Protesting Southern Cameroon lawyers paralyze courts 0

Since October 2016, courts in Southern Cameroons have not been functioning. The lawyers announced a boycott of the courts after certain demands were not met by the Francophone regime in Yaoundé. With the support of the teachers, the Cameroon Anglophone Civil Society Consortium was born and the Anglophone regions plunged into crisis.

The Biya Francophone government has maintained a kind of deliberate silence and some Francophone magistrates have been hearing cases without the presence of counsels and have been delivering funny judgments. Cameroon Concord News gathered that most of the hearings are being postponed. Some of the French speaking judges were quoted as saying that in the absence of lawyers, their work lacks serenity and the hearing are painful.

Last week Laurent Esso, the Minister of Justice and a gang of other Francophone cabinet ministers held a press conference to present to the media the measures taken so far by the Head of State who has reportedly gone missing ever since his state visit to Italy.

Esso and his Francophone colleagues in response to the demands of English-speaking lawyers revealed that Mr.
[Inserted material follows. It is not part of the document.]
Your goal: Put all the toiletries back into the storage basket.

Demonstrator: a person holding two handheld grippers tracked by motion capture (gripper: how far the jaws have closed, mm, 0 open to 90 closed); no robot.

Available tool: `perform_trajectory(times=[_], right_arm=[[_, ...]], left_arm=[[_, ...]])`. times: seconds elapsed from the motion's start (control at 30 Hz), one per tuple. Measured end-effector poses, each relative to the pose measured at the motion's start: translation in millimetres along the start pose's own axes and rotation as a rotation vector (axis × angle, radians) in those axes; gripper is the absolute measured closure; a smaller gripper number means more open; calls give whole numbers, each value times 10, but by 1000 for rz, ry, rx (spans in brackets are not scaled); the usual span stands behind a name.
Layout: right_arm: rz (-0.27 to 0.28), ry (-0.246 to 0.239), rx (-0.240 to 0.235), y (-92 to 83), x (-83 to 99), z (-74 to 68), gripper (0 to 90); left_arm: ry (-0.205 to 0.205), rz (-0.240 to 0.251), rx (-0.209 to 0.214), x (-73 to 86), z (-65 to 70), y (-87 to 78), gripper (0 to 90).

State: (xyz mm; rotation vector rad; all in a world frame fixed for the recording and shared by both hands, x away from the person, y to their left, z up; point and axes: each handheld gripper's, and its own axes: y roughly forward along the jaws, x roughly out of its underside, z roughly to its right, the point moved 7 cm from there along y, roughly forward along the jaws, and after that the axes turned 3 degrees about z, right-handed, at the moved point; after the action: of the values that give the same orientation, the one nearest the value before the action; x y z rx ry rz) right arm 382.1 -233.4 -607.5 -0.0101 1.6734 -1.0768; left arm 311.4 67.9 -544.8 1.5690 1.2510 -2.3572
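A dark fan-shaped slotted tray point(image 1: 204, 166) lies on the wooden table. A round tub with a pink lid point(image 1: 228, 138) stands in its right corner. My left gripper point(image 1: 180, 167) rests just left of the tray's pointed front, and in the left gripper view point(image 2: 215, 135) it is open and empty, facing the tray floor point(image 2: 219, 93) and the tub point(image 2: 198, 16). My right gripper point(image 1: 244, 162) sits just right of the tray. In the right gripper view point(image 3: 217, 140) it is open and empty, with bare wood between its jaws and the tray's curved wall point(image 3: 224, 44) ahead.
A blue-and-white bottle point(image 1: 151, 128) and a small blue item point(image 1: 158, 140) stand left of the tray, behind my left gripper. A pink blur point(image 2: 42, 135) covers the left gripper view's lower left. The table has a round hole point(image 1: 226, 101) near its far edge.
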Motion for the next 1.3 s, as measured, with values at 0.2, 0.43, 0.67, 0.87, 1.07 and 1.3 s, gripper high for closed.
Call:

Biya has ordered a new assessment on the mastery of the Common Law by Magistrates serving in the North West and South West Courts of Appeal.  Laurent Esso who earlier made a mockery of Southern Cameroonians that there was an emergence of a Chinese Cameroon community also noted that the 84 year old dictator has agreed to a redeployment of Magistrates in Southern Cameroons taking into account their mastery of the English language.

The Cameroon Anglophone Civil Society Consortium has said it will no longer react to statements and decrees signed by the Biya Francophone government as they are not relevant to Southern Cameroonians.